Jesse looked around the room before nodding, eyebrows raised up to his hair. Morrison looked down at Jesse with an entirely undecipherable expression and then simply said “okay”.

Reyes said nothing, just grunted and left the room.

“He gets rude when he’s tired,” Amari said, and Jesse and Lacroix finally stood up. 

As they all exited, Lacroix grabbed Jesse by the arm and held him back. He stopped and turned, and Lacroix waited until the rest of them were well gone before speaking.

“Everyone is excited to have you, even if they don’t show it” he said. “Reyes has been trying to push this promotion through for months. There was a lot of red tape because of… Well, your past. But I think you’re going to fit in with us just fine.”

Jesse felt his chest swell a little at the words. 

“Feels like it came out of nowhere,” he admitted, letting his shoulders fall a bit. There was something pleasantly disarming about Lacroix. His casual demeanor made Jesse feel a little less out of his depth. “I wasn’t a hundred percent sure Commander Reyes could pick me out of a crowd.”

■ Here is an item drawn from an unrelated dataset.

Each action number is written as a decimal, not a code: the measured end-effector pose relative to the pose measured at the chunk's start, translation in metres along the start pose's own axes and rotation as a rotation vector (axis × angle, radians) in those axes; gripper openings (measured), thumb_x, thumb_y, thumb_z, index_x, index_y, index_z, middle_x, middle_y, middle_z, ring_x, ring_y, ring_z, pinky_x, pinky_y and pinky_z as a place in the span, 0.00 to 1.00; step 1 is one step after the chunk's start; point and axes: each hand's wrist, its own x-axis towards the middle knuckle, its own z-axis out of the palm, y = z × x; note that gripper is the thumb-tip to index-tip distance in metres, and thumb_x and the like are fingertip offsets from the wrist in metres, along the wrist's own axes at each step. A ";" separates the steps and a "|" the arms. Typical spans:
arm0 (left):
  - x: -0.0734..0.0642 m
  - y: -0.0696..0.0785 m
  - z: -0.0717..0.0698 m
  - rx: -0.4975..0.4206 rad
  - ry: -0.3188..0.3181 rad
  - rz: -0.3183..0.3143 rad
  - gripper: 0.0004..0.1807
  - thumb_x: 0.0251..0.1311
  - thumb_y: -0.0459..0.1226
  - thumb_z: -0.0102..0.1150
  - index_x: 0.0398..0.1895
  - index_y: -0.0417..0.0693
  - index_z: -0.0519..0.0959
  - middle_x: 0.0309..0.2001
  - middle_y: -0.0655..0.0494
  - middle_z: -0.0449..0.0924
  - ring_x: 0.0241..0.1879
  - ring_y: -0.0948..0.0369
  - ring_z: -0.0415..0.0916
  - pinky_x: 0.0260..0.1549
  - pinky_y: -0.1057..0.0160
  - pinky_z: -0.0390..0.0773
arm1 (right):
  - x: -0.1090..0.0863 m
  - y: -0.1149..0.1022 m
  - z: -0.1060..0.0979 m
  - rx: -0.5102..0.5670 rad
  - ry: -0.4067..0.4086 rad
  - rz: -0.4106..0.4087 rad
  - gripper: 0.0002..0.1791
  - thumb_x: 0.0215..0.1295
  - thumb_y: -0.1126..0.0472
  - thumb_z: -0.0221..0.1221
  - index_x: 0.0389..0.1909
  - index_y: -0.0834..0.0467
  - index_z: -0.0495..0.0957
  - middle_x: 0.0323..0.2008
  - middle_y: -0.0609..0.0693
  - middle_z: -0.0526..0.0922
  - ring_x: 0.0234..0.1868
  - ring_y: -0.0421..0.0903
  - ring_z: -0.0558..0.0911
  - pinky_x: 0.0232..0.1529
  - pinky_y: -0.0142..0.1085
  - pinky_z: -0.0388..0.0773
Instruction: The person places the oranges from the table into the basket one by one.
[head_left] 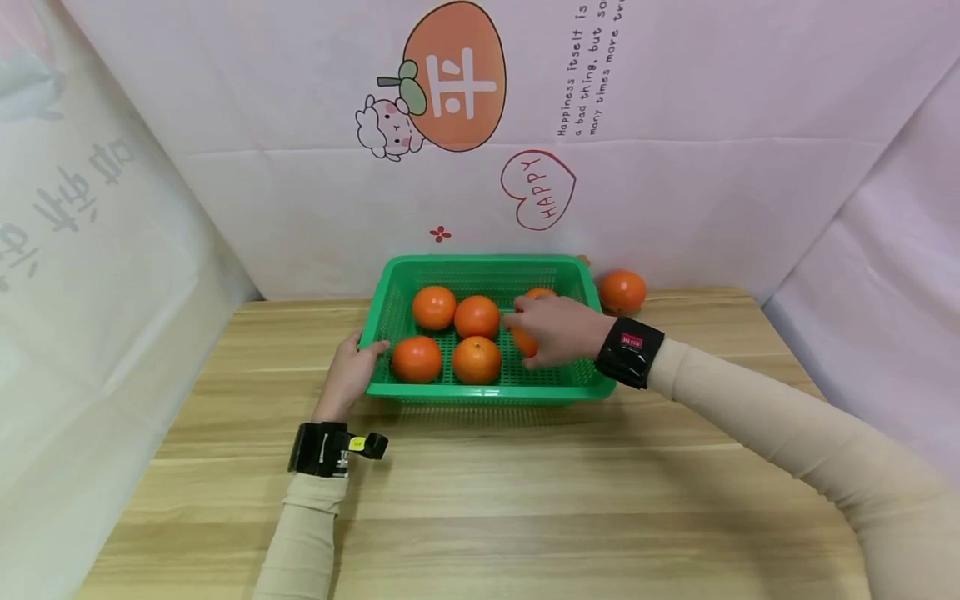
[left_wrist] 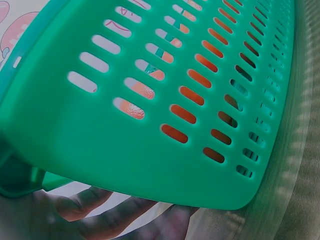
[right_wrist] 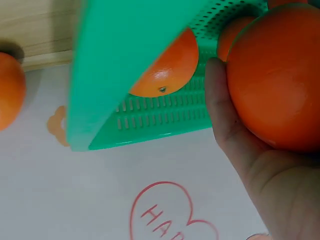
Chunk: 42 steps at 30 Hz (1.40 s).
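Note:
A green plastic basket (head_left: 487, 392) with slotted walls stands on the table and holds several oranges (head_left: 477, 360). At its left end my left hand (head_left: 348, 375) grips the rim, thumb over the edge and fingers on the outside; in the left wrist view, fingers (left_wrist: 107, 217) show below the basket wall (left_wrist: 100, 145). My right hand (head_left: 562, 329) reaches over the right half of the basket, holding an orange (right_wrist: 277, 80) with the thumb along its side. Partly hidden behind that hand, another orange (head_left: 540, 292) lies in the basket's right end.
One more orange (head_left: 622, 291) sits outside, just right of the basket near the back edge. The wooden table (head_left: 525, 500) meets a white printed cloth (head_left: 690, 208) behind, with white cloth on both sides too.

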 end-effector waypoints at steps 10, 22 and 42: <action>-0.001 -0.001 -0.001 0.010 -0.001 -0.006 0.30 0.81 0.46 0.46 0.80 0.43 0.62 0.71 0.38 0.71 0.64 0.45 0.73 0.59 0.50 0.75 | 0.009 -0.010 0.009 -0.095 -0.089 -0.069 0.36 0.58 0.49 0.76 0.67 0.54 0.79 0.63 0.63 0.80 0.45 0.55 0.84 0.43 0.45 0.84; 0.001 -0.001 0.001 0.016 0.002 -0.006 0.30 0.81 0.46 0.46 0.78 0.43 0.63 0.71 0.38 0.71 0.64 0.45 0.73 0.60 0.48 0.74 | 0.015 -0.015 0.013 -0.173 -0.248 -0.063 0.37 0.60 0.47 0.76 0.69 0.53 0.77 0.61 0.58 0.81 0.38 0.50 0.83 0.44 0.43 0.84; 0.002 -0.002 0.000 0.001 0.008 -0.008 0.29 0.81 0.46 0.45 0.78 0.42 0.63 0.69 0.39 0.72 0.64 0.46 0.73 0.60 0.49 0.74 | 0.028 -0.019 0.004 -0.064 -0.455 0.071 0.17 0.66 0.64 0.67 0.55 0.56 0.81 0.46 0.51 0.84 0.34 0.46 0.76 0.37 0.38 0.79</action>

“He has a soft spot for you,” Lacroix said furtively, tilting his head down until his dark eyes were shadowed. “You’ll see it.”

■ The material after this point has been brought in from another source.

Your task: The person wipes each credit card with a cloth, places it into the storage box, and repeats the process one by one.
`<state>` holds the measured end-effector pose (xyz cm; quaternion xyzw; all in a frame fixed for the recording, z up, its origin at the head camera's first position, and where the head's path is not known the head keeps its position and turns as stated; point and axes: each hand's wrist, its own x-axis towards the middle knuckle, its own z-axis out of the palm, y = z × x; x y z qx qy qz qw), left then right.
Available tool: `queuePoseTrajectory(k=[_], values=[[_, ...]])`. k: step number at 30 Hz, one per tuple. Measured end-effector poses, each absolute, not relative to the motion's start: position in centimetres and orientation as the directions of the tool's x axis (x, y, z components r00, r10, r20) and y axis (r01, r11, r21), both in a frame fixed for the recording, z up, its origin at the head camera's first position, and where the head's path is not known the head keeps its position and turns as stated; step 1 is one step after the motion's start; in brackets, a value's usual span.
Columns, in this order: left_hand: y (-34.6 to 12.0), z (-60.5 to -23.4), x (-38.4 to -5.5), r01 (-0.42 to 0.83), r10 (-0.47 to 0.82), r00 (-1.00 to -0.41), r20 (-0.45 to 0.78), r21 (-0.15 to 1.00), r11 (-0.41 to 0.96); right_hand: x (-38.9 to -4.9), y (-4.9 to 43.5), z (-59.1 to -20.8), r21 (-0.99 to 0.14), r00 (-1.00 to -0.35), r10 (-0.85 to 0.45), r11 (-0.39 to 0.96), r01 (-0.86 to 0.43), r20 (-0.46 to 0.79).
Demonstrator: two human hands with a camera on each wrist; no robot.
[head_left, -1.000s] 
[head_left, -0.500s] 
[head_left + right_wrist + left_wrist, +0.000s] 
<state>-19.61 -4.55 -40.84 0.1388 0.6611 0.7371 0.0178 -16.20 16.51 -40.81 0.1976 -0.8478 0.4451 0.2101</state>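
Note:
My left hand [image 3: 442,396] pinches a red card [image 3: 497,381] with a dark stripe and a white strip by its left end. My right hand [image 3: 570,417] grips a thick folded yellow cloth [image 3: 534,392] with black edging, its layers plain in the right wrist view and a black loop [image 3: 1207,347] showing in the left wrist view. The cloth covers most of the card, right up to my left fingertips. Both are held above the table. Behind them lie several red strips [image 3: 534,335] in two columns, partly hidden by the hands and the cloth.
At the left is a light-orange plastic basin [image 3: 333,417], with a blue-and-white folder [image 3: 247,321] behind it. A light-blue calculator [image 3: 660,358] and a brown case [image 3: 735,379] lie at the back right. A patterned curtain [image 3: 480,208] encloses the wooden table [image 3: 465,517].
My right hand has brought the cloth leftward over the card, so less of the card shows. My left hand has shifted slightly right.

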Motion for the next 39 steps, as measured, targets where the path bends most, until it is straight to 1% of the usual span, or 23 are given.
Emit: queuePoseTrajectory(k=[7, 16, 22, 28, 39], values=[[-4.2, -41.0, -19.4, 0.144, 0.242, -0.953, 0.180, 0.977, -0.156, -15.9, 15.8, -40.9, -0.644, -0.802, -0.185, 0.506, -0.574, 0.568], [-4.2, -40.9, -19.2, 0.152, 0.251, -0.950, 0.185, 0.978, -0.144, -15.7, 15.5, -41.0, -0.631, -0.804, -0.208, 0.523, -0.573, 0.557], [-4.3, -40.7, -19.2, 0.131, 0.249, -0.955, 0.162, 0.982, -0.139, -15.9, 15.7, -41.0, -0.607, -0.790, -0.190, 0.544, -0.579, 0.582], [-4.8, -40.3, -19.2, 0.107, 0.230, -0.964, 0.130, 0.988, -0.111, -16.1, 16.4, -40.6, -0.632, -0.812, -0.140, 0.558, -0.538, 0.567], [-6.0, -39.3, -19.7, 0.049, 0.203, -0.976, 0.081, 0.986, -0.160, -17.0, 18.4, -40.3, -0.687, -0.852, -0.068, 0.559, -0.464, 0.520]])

Jesse scratched his chin, averting his eyes, and Lacroix clapped him on the shoulder.

“I’m serious about a celebration,” he said. “This isn’t a vacation, but that doesn’t mean we don’t treat it like one anyway. Look at this place. We’re all just human. The balcony is at the other end of this floor. Wear something nicer.”

With that, the man departed toward his room, and Jesse started toward his own.

A hundred thoughts were vying for Jesse’s attention, but despite them he felt like he was walking on a cloud. This was wilder than his wildest dreams. He hadn’t thought about his future recently. In a long time, actually. When he was captured and recruited it had taken him months to realize he wasn’t just a glorified prisoner. Longer than that to realize he sort of enjoyed the routine of it. The challenge of it. He mostly kept his head down, did as he was told, went to sleep, and woke up to do it again in the morning. Apparently he was better at that than he’d realized.

There was no question that he was a talented marksman, but there were a lot of talented marksmen on his team. Jesse couldn’t help wondering what qualities Reyes could have possibly seen in him that led to this.

When he got back to his room, it took him a couple tries to get the door open, but at least this time nobody was watching.

—

When he arrived on the balcony, having changed into black jeans and a dark button-up, with his  _ nice _ boots and hat on, he was surprised to see it was much bigger than he expected. There was a full bar being run by an omnic and a few tables spread out. The sunset was almost over, the sky darkening, but the clouds were still carrying streaks of sunlight. 

Lacroix spotted him quickly and waved him over to the bar. He was wearing a tacky open button-up, but making it look ironic and charming. It was a far stretch from the suit he was wearing earlier. Captain Amari was standing right next to him, her slighter form clad in a comfortable sun dress.

“Not a vacation, huh?” Jesse asked, and Amari took a coy sip of her drink.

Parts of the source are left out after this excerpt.